The temple priests perform the pooja (rituals) during festivals and on a daily basis. Like other Shiva temples of Tamil Nadu, the priests belong to the Shaivaite community, a Brahmin sub-caste. The temple rituals are performed six times a day; Ushathkalam at 5:30 a.m., Kalasanthi at 8:00 a.m., Uchikalam at 10:00 a.m., Sayarakshai at 6:00 p.m., Irandamkalam at 8:00 p.m. and Ardha Jamam at 10:00 p.m. Each ritual comprises four steps: abhisheka (sacred bath), alangaram (decoration), neivethanam (food offering) and deepa aradanai (waving of lamps) for both Amritaghateswar and Abhirami Amman. The worship is held amidst music with nagaswaram (pipe instrument) and tavil (percussion instrument), religious instructions in the Vedas read by priests and prostration by worshippers in front of the temple mast. There are weekly rituals like somavaram and sukravaram, fortnightly rituals like pradosham and monthly festivals like amavasai (new moon day), kiruthigai, pournami (full moon day) and sathurthi.

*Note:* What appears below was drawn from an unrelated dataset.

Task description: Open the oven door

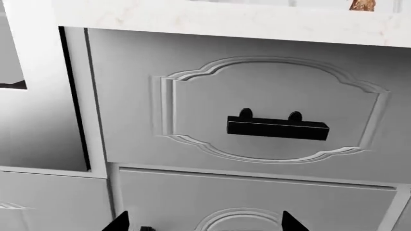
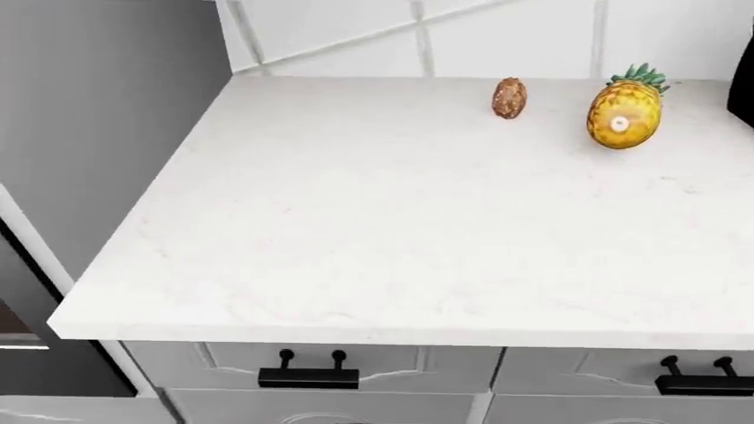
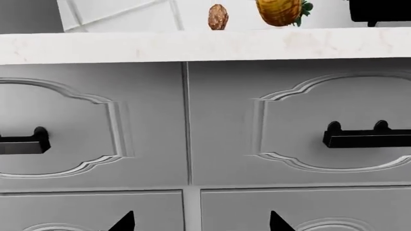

Based on the legend of Markandeya, it is believed that worshipping at this temple will give longevity to couples who have reached age sixty or eighty-one. A service called Sashtiaptha poorthi (Tamil: "completion of sixty [years]") is celebrated in honor of a husband's sixtieth birthday and Sadhabishegam (Sanskrit: "Eighty-One") is celebrated in honor of his eighty-first birthday. The annual Brahmotsavam is celebrated in the month of Chithirai (April–May) here. The Shankha-abhisheka, a festival of the Divine Mother celebrated in the month of Kartikai (November–December), is also of great importance here. Other festivals celebrated at this temple in honor of the Divine Mother include Navaratri and Aadi Pooram, a festival celebrating the day that Abhirami attained her menarche.